## PROBLEM TO SOLVE
In the entries below, find the lines that include "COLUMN" and give their number as the whole reply.

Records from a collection
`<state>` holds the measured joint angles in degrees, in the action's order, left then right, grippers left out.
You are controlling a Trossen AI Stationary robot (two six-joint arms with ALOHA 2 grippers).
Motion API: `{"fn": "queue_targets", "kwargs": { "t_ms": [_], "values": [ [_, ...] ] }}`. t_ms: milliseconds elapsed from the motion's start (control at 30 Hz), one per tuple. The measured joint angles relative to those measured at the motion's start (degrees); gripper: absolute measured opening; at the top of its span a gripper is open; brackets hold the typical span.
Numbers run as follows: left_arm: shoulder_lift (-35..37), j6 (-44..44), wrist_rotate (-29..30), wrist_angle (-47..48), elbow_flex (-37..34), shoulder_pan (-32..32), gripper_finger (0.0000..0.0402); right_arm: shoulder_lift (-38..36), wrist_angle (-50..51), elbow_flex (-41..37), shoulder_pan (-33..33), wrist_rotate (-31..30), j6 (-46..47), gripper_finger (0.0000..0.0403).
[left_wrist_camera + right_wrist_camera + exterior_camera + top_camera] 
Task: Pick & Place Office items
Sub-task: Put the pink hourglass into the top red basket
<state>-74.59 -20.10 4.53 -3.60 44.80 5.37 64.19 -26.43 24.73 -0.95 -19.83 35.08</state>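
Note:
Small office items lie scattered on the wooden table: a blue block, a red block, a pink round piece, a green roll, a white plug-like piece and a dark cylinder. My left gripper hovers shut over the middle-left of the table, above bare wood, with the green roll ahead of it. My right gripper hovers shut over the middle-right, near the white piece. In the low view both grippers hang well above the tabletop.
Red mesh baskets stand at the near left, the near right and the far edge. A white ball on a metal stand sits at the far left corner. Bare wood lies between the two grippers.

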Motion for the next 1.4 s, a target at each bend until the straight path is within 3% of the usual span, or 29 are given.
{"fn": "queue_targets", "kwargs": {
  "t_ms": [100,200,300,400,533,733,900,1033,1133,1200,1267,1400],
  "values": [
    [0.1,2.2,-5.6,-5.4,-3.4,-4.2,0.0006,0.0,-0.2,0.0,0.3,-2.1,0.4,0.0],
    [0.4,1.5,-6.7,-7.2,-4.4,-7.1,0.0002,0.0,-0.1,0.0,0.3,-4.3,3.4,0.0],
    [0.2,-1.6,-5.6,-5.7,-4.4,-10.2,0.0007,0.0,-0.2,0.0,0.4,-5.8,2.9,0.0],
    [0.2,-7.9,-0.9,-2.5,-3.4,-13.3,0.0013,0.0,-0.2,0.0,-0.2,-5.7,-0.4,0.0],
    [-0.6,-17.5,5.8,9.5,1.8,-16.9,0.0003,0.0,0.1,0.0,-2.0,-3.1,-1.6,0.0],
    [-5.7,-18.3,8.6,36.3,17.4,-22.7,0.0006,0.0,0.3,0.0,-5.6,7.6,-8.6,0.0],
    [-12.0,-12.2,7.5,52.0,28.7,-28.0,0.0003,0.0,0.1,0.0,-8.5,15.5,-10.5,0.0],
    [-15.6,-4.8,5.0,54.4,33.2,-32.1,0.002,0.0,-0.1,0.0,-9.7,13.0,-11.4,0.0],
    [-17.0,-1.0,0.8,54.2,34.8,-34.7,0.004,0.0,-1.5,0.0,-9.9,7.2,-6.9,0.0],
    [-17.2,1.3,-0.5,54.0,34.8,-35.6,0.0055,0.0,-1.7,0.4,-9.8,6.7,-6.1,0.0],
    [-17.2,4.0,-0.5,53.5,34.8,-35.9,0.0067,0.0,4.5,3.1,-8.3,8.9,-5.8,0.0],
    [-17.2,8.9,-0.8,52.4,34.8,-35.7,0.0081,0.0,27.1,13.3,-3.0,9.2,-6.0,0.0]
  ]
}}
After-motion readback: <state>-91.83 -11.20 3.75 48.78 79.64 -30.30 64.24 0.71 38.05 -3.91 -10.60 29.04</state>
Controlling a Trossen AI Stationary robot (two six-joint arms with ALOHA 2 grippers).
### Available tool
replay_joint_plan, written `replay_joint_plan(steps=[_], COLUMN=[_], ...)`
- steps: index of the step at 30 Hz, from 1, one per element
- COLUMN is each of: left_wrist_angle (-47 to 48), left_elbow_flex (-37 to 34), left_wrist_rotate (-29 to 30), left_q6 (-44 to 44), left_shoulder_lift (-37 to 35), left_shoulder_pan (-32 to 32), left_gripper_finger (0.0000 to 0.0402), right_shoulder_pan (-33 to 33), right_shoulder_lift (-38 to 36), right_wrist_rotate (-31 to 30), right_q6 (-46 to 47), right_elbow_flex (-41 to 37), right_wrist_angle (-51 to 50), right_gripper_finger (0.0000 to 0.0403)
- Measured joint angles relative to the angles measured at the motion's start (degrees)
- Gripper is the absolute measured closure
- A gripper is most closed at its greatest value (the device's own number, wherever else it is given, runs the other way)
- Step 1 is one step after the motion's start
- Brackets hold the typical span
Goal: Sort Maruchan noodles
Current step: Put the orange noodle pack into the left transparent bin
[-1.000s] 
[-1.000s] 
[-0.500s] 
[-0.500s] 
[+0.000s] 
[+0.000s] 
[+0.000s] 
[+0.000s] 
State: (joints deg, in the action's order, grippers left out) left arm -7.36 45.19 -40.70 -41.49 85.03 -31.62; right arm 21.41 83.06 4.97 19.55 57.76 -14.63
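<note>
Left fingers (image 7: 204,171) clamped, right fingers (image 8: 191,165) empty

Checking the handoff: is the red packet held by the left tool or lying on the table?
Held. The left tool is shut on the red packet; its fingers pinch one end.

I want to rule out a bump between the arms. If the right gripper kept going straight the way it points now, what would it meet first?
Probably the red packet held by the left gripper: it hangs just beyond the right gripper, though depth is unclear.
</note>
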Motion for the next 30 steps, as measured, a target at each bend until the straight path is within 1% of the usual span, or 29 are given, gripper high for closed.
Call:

## RESPONSE
2